Cities are rapidly becoming the focal point for action on climate change and provide an important mechanism through which to reduce emissions, design resilience to climate change and meet the Paris Agreement targets. To enhance action on climate change to address emissions, impacts and risks and to provide solutions there is a need to ensure that all the parties are communicating and sharing ideas. This will help deliver the transformative change that is required to address the challenges set out by the Paris Agreement.

Dr Howarth co-convened a special session ‘Interconnectivities and resilience: The Practitioner response to build solutions’ with Dr David Viner (Global Practice Lead on Climate Resilience) and Dr Anne Kerr (Global Head Cities) from Mott MacDonald.
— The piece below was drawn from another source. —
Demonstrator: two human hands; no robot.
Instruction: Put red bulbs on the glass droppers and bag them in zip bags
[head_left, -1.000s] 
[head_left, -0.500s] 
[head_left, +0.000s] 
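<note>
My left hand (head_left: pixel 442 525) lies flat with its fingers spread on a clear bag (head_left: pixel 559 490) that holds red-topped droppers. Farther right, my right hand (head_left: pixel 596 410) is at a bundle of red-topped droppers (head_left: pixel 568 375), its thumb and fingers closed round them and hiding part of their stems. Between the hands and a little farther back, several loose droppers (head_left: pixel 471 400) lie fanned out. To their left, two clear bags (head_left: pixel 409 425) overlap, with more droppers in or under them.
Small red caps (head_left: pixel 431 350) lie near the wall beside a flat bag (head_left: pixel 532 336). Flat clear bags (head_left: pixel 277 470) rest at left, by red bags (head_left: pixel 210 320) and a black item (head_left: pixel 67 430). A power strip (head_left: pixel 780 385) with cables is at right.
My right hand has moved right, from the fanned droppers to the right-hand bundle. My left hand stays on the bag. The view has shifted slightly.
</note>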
The session brought together scientists, practitioners and policy makers working on solutions to implement the international 2030 Agenda for Sustainable Development in cities globally, including the Sustainable Development Goals, the Paris Agreement on Climate Change, the Sendai Framework for Disaster Risk Reduction, and the New Urban Agenda.

The session included demonstrations of the implications of “what if” scenarios in a visually stimulating manner, using state of the art modelling tools, to demonstrate for example the potential impacts of redevelopment and densification of a City such that populations increased by 30% in the next decade. This enabled discussion around where the risks would exist, what the potential impacts are, how these could affect the people living, working, visiting the city, and how resilience could be embedded to the system of systems which makes up a community.

A workshop style approach enabled the co-production of key elements which was fed back into the Conference’s research agenda, including

  • A discussion of the wealth of evidence available from the practitioner community and how this can be collated
  • The examination of how practitioner knowledge and evidence can be better incorporated into the IPCC and wider scientific process
  • The exploration of how the practitioner, policy and scientific community can foster collaboration
  • Discussion on the components required to establish a partnership-based platform to collate and disseminate information.

The global practitioner community comprising of advisory; local and national governments; finance; advisory; and infrastructure organisations is and will be responsible, through design and build, for the delivery of the Sustainable Development Goals, the Paris Agreement on climate change, the Sendai Framework for Disaster Risk Reduction, and the New Urban Agenda. The practitioner community has a great deal of embedded knowledge and expertise gained over many years of designing and building both large infrastructure projects that encapsulate how cities have evolved. Yet little, as a result of well documented mechanisms (Viner and Howarth, 2014) of this has fed into the IPCC process to date.

There is, therefore, an urgent need to change the conversation from the issues to the achievements, best practice and meaningful actions to deliver resilience in cities. The IPCC is in a position to facilitate a closer alignment of its activities with the New Urban Agenda and urban resilience by engaging more with evidence from the policy and decision-making communities working on the ground at the regional/local levels (Howarth et al., 2017).  Incorporating practitioner knowledge and evidence will help to greatly strengthen the IPCC process and positive impact of the report.